**TASK TO COMPLETE**
The required answer is every line of the data containing the word "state".

**SUPPLIED MATERIAL**
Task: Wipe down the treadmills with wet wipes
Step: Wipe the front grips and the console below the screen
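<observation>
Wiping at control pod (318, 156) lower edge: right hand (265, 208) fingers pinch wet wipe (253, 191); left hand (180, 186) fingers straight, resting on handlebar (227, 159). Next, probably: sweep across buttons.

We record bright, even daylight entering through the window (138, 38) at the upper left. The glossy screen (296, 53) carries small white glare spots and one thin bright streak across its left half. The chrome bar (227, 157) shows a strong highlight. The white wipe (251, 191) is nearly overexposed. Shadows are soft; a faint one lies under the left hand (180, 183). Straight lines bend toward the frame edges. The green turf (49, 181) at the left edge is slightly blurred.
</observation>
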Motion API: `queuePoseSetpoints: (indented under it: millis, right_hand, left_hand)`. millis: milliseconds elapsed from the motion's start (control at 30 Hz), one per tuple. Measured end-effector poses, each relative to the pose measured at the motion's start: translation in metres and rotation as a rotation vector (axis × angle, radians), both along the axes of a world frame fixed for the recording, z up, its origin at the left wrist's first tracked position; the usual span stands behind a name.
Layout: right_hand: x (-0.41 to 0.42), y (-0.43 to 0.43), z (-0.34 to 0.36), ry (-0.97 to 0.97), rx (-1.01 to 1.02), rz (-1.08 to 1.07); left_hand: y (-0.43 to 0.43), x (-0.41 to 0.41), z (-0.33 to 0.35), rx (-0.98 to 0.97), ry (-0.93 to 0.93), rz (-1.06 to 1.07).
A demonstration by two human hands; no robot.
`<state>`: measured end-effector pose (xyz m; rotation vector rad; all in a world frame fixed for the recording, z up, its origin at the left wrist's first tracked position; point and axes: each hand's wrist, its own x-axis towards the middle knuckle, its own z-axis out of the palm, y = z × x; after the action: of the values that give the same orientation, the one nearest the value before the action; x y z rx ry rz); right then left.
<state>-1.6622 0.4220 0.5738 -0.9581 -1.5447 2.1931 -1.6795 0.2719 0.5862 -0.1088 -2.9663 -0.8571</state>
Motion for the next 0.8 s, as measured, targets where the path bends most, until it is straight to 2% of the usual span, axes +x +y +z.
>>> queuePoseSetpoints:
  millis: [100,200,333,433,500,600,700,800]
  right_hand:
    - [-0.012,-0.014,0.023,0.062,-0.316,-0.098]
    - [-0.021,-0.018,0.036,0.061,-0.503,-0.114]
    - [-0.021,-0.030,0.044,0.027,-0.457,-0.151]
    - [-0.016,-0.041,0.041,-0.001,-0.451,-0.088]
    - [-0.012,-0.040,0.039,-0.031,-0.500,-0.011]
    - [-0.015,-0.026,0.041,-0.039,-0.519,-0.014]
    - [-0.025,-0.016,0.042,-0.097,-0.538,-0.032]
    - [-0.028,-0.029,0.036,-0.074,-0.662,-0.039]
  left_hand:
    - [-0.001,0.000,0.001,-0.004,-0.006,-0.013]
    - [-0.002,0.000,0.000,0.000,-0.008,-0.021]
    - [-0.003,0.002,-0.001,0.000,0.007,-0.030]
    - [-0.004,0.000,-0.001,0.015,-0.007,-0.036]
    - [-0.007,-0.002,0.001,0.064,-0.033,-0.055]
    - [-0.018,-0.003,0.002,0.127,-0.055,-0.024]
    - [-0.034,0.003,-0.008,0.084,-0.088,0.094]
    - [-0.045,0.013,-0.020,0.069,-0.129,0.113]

**SOLUTION FOR THIS PROBLEM**
`<state>`: measured end-effector pose (xyz m; rotation vector rad; all in a world frame fixed for the recording, z up, its origin at the left wrist's first tracked position; point and axes: each hand's wrist, its own x-axis towards the middle knuckle, its own z-axis out of the palm, y = z × x; after the action: of the values that give the same orientation, the one nearest the value before the action; x y z rx ry rz); right then left.
<state>-1.6622 0.4220 0.5738 -0.9581 -1.5447 2.1931 -1.6795 0.2719 0.5862 -0.1088 -2.9663 -0.8571</state>

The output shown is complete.